A credit rating agency rating is not a recommendation to buy, sell or hold securities and may be subject to revision or withdrawal at any time by the assigning rating agency. Any future downgrades in credit ratings may affect our ability to borrow and may increase financing costs, which may decrease earnings.
Off-Balance Sheet Financing
Unconsolidated affiliates have project debt balances as follows at Jun. 30, 2008. TECO Energy has no debt payment obligations with respect to these financings.
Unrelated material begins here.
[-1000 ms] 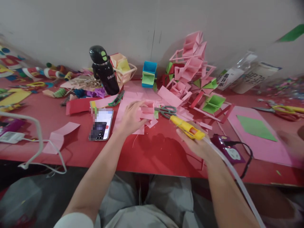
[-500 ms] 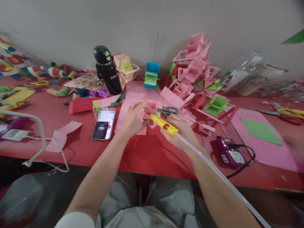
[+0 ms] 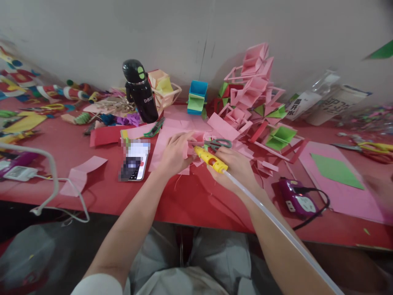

Although the company is not directly obligated on the debt, the equity interest in those unconsolidated affiliates and our commitments with respect to those projects are at risk if those projects are not operated successfully.
(millions) | Long-term Debt | Ownership Interest | ||||
San José Power Station | $ | 67.8 | 100 | % | ||
Alborada Power Station | $ | 6.5 | 96 | % | ||
DECA II | $ | 217.3 | 30 | % |
Outlook
TECO Energy indicated in February an outlook for 2008 results from continuing operations within a range of $0.95 and $1.10 per share, excluding any charges or gains. Based on the year-to-date performance and expectations of continued production cost pressures at TECO Coal and a continuation of the effects of a slow Florida economy on customer growth and energy sales for the remainder of 2008, TECO Energy now expects 2008 earnings to be in a range between $0.80 and $0.90 per share, excluding any charges or gains. This range assumes a continued weak Florida economy and housing market; includes the effects of a very rainy July, which reduced energy sales at Tampa Electric, but assumes normal weather for the remainder of the year; and assumes continued high production costs at TECO Coal.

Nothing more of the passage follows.